Landtagswahl im Kreis Heinsberg : Manuel Staeck möchte „das Bild der Linken wieder etwas verbessern“

Der Hückelhovener tritt für die Linkspartei als Direktkandidat an. Er plädiert für gleiche Bildungschancen für alle und eine bessere Taktung des ÖPNV.

Mit politischen Gedanken sei er schon früh in Berührung gekommen, sagt Manuel Staeck (46), der für die Linke als Direktkandidat im Nordkreis Heinsberg bei der kommenden Landtagswahl an den Start geht. Als jüngstes von sieben Kindern, das zudem deutlich jünger war als die Geschwister, sei er durch diese Konstellation früh mit verschiedenen Themen konfrontiert gewesen. „Ich habe zum Beispiel als kleines Kind mitbekommen, wie sich meine Schwestern in der Anti-Atomkraft-Bewegung engagiert haben“, sagt er. Das habe ihn geprägt. „Ich habe früh einen Sinn für Gerechtigkeit entwickelt“, betont der gebürtige Heinsberger.

Vor mehr als 15 Jahren, Mitte der 2000er Jahre, trat Staeck der PDS (Partei des Demokratischen Sozialismus) bei, aus der wenig später die Linkspartei hervorging, bei. „Beeindruckt war ich vor allem von Gregor Gysi. Er ist ein fantastischer Redner“, sagt Staeck. Zu dem Zeitpunkt damals habe er zwar hin und wieder Veranstaltungen besucht, sich sonst aber nicht in der Partei engagiert. Die Ausbildung und die Familie standen bei ihm im Vordergrund. 2017 zog er nach Hückelhoven-Millich. Dies war auch ein Auslöser, sich mehr in der Partei zu engagieren. Inzwischen im Job gefestigt, wollte er sich mehr einbringen und wurde auch schnell Ortssprecher in Hückelhoven.

Dass es für eine kleine Partei im Kreis Heinsberg ein schwieriges Unterfangen ist, auf Stimmenfang zu gehen, das ist Staeck, der als Teamleiter in einem Chemie-Unternehmen in Baal arbeitet, durchaus bewusst. „Ich möchte das Bild der Linken wieder etwas verbessern“, sagt er, der sich vorstellen kann, in Zukunft auch für den Hückelhovener Stadtrat zu kandidieren. „Zwischen sechs und acht Prozent wäre für uns ein gutes Ergebnis. Das zeigt, dass wir gute Arbeit geleistet haben.

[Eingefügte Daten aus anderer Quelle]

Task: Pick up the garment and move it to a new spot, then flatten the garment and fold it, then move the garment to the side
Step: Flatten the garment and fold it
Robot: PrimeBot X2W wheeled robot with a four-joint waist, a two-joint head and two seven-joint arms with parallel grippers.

Zu den Schwerpunkten, die der Linken-Politiker setzt, zählt die Stärkung des Öffentlichen Nahverkehrs (ÖPNV). Besonders die Taktung gewisser Strecken sei stark ausbaufähig. Nur wenn der ÖPNV gut ausgebaut sei, sei er in den ländlichen Regionen auch eine wirkliche Alternative zum Auto. Als großen Schwerpunkt führt der Hückelhovener den Zugang zu Bildung an. „Es müssen flächendeckend gleiche Bildungschancen für alle geschaffen werden“, sagt er. Dies fange etwa bei einer kostenlosen Ganztagsbetreuung an. So würden zum Beispiel Alleinerziehende Mütter oder Väter entlastet und könnten ihrer Arbeit nachgehen. Gleichzeitig wüssten sie aber ihre Kinder auch gut versorgt. Dafür müssten mehr Lehrer und mehr Erzieher eingestellt werden. Daher plädiert Staeck für mehr Studienplätze.

Auch beim Gesundheitswesen möchte Staeck ansetzen und dieses ausbauen. Mehr Stellen schaffen und eine gerechtere Bezahlung führt er als Hauptpunkte der Verbesserung an. „Krankenhäuser sollten nicht in privater Hand sein“, sagt er. Dort solle es nicht um Profit, sondern um die Gesundheit der Menschen gehen.

Beim Aufhängen seiner Plakate ist Staeck schon mit ein paar Bürgern ins Gespräch gekommen. „Da habe ich viel positive Rückmeldung erhalten“, sagt er.